For the first time, a new method for preparation of graphene oxide-LaMnO3 (GO-LaMnO3) nanocompositeas a material of electrochemical sensor for simultaneous determination of catechol (CT) and hydroquinone (HQ) is developed. LaMnO3 nanoparticles have been characterized by Fourier-transform infrared spectroscopy (FT-IR), scanning electron microscopy (SEM), X-ray diffraction (XRD), transmission electron microscopy (TEM) and energy dispersive X-ray analysis (EDX) technique. Due to the excellent catalytic activity, enhanced electrical conductivity and high surface area, the simultaneous determination of HQ and CT with two well-defined peaks has been achieved at the GO-LaMnO3 modified electrode.

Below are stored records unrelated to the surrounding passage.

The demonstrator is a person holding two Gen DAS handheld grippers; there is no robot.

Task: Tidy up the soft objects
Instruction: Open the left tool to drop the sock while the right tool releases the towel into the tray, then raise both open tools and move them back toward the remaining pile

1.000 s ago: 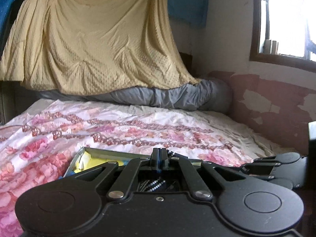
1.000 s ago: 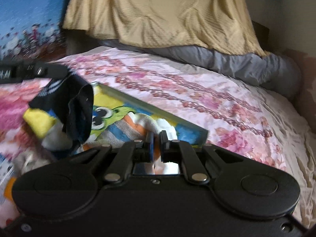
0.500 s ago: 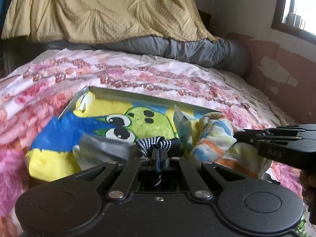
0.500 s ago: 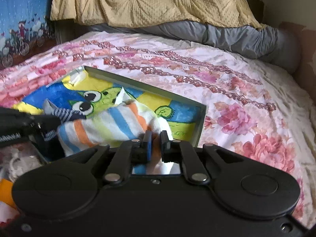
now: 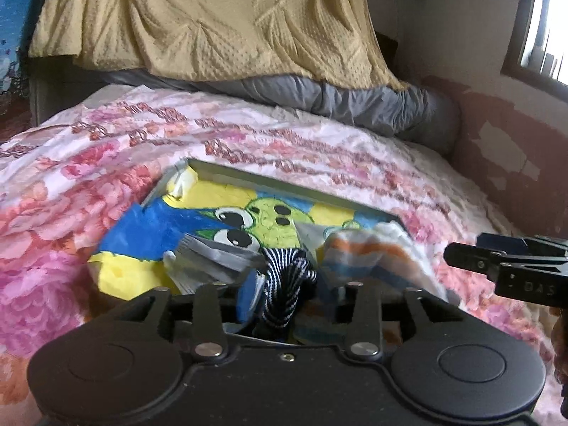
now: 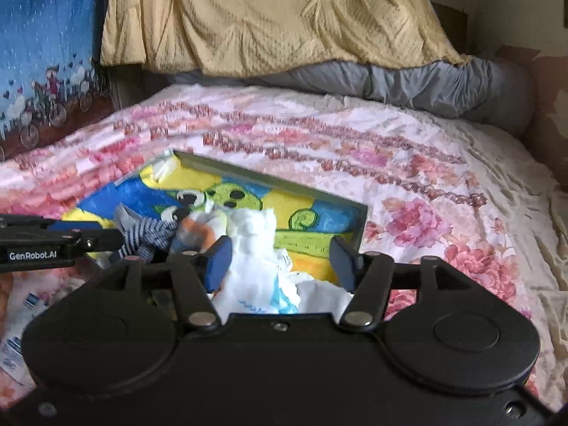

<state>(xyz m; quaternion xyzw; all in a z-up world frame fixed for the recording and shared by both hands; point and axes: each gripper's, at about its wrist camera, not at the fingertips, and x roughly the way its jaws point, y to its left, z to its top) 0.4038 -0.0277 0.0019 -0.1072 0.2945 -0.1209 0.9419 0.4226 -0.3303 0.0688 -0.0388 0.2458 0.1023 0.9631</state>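
Note:
A shallow box (image 5: 284, 186) with a cartoon picture on its floor lies on the floral bedspread. My left gripper (image 5: 287, 294) hangs open just above its near edge. A black-and-white striped sock (image 5: 287, 269) lies loose between the fingers, with a grey sock (image 5: 213, 259) to its left. An orange, blue and white striped cloth (image 5: 365, 252) lies to the right. My right gripper (image 6: 280, 262) is wide open over the box (image 6: 319, 195), with that cloth's white part (image 6: 255, 248) bunched between its blue pads (image 6: 218, 262). Each gripper shows at the edge of the other's view.
A yellow blanket (image 5: 213, 17) hangs behind the bed above a grey bolster (image 5: 355, 106). A peeling wall (image 5: 514, 149) and a window close off the right side. A blue printed curtain (image 6: 42, 53) hangs at the left. Small white packets (image 6: 14, 348) lie near the bed's front left.
Both grippers have opened from shut. The striped sock and the striped cloth they gripped now rest in the box. The views have dropped closer to the box.

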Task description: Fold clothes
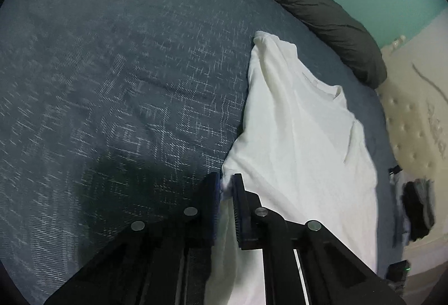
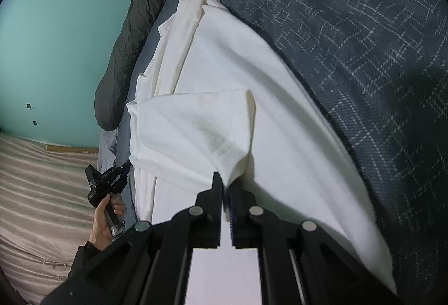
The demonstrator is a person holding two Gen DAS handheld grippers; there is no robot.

Comparing with unmodified electrodes, the oxidation currents of HQ and CT increased remarkably. Also, the result exhibited a great decrease in anodic overpotentialresulting in about 150 mV negative shift of potential. The catalytic peak current values are found linearly dependent on the HQ and CT concentrations in the range of 0.5–433.3 and 0.5–460.0 μM with sensitivity of 0.0719 and 0.0712 μA μM-1, respectively. The detection limits for HQ and CT are determined as 0.06 and 0.05 μM, respectively.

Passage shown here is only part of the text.